What needs to be done »
Look through the material and tally each line bearing the word "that". Give only the total.

■ ■ ■ ■ ■

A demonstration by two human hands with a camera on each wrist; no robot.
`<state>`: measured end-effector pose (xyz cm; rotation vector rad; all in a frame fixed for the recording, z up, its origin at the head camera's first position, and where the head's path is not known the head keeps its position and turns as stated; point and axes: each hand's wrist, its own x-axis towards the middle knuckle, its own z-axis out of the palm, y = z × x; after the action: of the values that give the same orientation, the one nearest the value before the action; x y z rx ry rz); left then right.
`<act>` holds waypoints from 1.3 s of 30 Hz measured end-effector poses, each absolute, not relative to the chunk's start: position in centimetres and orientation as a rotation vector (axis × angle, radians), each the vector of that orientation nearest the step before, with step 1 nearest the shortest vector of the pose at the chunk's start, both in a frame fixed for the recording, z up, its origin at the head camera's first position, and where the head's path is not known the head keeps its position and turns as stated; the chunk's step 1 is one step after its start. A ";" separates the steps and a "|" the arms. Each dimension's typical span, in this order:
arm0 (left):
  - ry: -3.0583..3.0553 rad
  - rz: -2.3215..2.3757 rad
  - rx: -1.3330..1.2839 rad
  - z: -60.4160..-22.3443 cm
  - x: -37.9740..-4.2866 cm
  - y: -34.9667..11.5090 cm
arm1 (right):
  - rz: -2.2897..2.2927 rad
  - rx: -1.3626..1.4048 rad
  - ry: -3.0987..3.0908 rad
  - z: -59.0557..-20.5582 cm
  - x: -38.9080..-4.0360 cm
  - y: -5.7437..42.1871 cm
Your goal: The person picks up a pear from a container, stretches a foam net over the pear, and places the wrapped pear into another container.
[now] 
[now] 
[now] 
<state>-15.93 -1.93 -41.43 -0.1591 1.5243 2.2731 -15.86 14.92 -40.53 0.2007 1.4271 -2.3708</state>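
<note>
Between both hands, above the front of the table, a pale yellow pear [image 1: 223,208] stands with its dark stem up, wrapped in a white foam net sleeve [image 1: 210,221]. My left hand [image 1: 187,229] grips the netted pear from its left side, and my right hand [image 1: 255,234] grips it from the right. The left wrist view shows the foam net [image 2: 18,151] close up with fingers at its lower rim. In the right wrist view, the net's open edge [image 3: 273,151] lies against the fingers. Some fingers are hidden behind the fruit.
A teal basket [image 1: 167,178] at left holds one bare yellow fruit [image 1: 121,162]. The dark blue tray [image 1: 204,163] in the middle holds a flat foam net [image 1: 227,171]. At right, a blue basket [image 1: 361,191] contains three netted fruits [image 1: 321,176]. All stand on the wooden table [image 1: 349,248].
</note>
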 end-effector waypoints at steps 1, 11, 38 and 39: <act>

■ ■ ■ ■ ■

Output »
2